**Your goal**
Would you transcribe the records below from the line with "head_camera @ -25" to the line with "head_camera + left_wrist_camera", ends included, exactly and with nothing more, leaving the pictures out?

**Records for the task**

--- START ---

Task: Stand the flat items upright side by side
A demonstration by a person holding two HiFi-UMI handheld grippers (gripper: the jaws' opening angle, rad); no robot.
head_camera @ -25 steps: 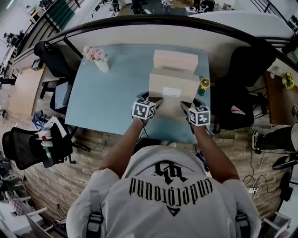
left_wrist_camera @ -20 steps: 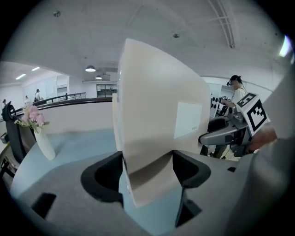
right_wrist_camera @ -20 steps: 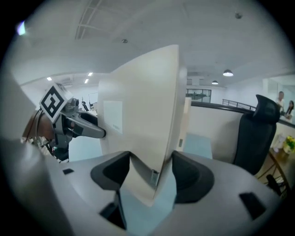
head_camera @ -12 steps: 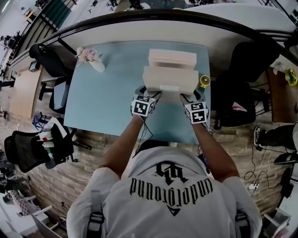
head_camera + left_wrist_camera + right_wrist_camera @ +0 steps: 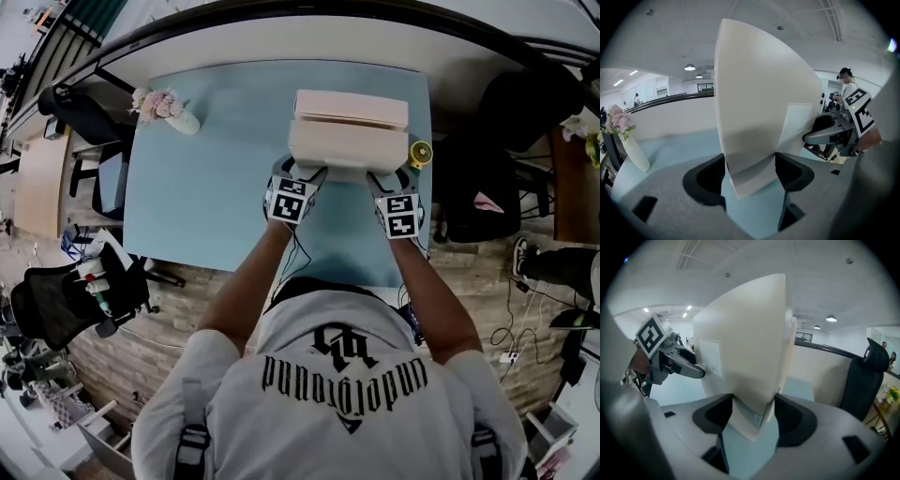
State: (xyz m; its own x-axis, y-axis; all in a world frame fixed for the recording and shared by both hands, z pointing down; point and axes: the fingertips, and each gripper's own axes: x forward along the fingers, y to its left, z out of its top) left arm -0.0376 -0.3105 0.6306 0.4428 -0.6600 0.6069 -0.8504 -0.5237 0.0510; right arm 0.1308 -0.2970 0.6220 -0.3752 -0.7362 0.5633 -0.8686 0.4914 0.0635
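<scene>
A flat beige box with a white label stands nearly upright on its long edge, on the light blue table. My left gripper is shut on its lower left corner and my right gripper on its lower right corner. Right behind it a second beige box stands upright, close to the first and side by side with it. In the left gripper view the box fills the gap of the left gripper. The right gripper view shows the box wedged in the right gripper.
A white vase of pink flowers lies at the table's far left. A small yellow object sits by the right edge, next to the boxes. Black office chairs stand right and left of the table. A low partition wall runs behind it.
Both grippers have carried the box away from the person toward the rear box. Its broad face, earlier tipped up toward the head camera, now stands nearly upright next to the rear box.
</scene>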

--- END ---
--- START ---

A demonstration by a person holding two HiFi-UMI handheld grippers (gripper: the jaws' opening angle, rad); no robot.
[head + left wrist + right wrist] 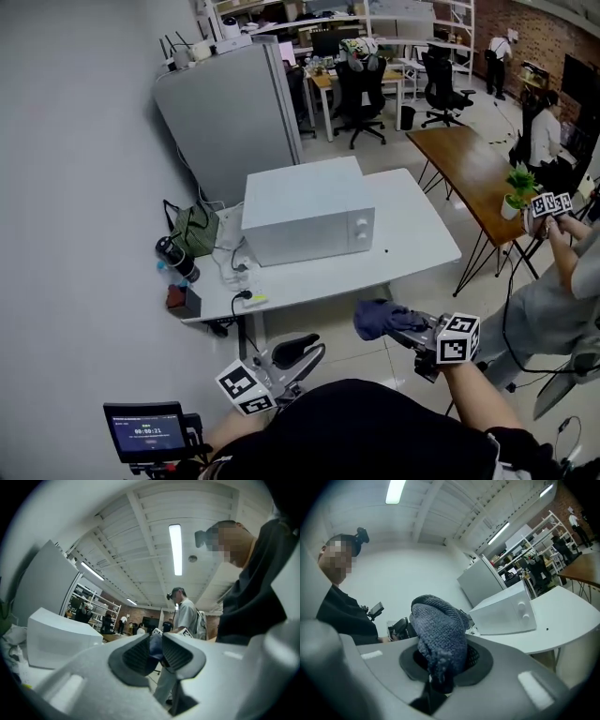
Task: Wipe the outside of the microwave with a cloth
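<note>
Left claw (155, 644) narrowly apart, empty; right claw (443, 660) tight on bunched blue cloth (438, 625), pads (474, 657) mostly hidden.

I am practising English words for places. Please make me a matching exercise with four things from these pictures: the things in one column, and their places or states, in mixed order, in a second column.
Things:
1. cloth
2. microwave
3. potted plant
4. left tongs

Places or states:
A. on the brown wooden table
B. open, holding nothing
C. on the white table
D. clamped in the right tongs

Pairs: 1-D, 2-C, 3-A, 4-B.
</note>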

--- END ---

**Result for this exercise**
head_camera @ -25 steps: 
left_wrist_camera @ -20 steps: 
right_wrist_camera @ -20 steps: 
head_camera @ -12 steps: 
head_camera + left_wrist_camera + right_wrist_camera @ +0 steps: 

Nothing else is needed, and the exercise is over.